* What you will do: Copy out each line below exactly as it appears.

* Input data:
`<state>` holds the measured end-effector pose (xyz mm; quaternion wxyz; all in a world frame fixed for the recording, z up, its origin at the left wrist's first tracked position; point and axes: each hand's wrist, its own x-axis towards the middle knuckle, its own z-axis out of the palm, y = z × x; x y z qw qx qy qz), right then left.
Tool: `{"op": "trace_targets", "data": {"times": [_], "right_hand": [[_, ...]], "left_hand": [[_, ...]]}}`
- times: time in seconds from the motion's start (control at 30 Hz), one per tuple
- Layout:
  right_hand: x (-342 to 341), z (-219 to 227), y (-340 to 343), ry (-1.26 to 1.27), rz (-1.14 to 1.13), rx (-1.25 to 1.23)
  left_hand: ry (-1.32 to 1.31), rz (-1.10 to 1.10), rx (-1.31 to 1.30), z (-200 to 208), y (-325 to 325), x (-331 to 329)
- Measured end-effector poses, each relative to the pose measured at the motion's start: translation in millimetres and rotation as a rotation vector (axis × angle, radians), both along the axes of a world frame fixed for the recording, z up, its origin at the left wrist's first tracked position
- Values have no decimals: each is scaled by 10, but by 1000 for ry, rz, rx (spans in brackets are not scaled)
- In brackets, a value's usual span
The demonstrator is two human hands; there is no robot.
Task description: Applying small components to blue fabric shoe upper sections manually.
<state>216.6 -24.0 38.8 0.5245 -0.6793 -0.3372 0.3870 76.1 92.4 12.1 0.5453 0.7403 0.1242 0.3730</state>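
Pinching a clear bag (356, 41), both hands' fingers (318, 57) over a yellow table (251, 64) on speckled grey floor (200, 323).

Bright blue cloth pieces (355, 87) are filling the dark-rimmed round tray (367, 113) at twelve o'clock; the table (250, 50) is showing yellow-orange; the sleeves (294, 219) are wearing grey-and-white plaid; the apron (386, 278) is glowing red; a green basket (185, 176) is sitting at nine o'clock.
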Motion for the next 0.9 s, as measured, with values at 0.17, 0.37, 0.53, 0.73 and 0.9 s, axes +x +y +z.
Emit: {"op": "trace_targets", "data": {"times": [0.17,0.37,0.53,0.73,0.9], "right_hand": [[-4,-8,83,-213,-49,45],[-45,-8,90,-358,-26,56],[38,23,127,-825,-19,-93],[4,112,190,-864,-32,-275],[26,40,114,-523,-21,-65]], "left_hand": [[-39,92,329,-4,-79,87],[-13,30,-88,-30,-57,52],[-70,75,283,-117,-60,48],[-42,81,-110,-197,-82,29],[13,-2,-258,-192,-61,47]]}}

* Response box:
`<state>` holds the measured end-effector pose (xyz mm; quaternion wxyz; all in a world frame fixed for the recording, z up, its origin at the left wrist's first tracked position; point and axes: each hand's wrist, its own x-axis towards the middle knuckle, its own z-axis out of the palm, y = z × x; x y z qw qx qy qz), right then left.
Tool: `{"op": "trace_targets", "data": {"times": [_], "right_hand": [[_, ...]], "left_hand": [[_, ...]]}}`
- times: time in seconds from the motion's start (control at 30 Hz), one per tuple
- Layout:
  right_hand: x (-342 to 341), z (-219 to 227), y (-340 to 343), ry (-1.26 to 1.27), rz (-1.14 to 1.13), rx (-1.25 to 1.23)
  left_hand: ry (-1.32 to 1.31), rz (-1.10 to 1.10), rx (-1.31 to 1.30), z (-200 to 208), y (-325 to 325), x (-331 to 329)
- Measured end-effector poses, each relative to the pose measured at the motion's start: translation in millimetres and rotation as a rotation vector (axis × angle, radians), both along the axes of a world frame fixed for the recording, z up, its origin at the left wrist's first tracked position
- Values have no decimals: each is scaled by 10, but by 1000 for ry, rz, rx (spans in brackets are not scaled)
- In brackets, a value's usual span
The demonstrator is two human hands; there is no robot.
Task description: Applying small components to blue fabric shoe upper sections manually.
<state>216.6 -24.0 38.8 0.5245 -0.6793 -0.3372 0.3870 76.1 92.4 12.1 0.5453 0.7403 0.1242 0.3730</state>
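Pinching a clear bag (356, 41), both hands' fingers (318, 57) over a yellow table (251, 64) on speckled grey floor (200, 323).

Bright blue cloth pieces (355, 87) are filling the dark-rimmed round tray (367, 113) at twelve o'clock; the table (250, 50) is showing yellow-orange; the sleeves (294, 219) are wearing grey-and-white plaid; the apron (386, 278) is glowing red; a green basket (185, 176) is sitting at nine o'clock.
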Motion for the next 0.9 s, as measured, with values at 0.17, 0.37, 0.53, 0.73 and 0.9 s, axes +x +y +z.
Emit: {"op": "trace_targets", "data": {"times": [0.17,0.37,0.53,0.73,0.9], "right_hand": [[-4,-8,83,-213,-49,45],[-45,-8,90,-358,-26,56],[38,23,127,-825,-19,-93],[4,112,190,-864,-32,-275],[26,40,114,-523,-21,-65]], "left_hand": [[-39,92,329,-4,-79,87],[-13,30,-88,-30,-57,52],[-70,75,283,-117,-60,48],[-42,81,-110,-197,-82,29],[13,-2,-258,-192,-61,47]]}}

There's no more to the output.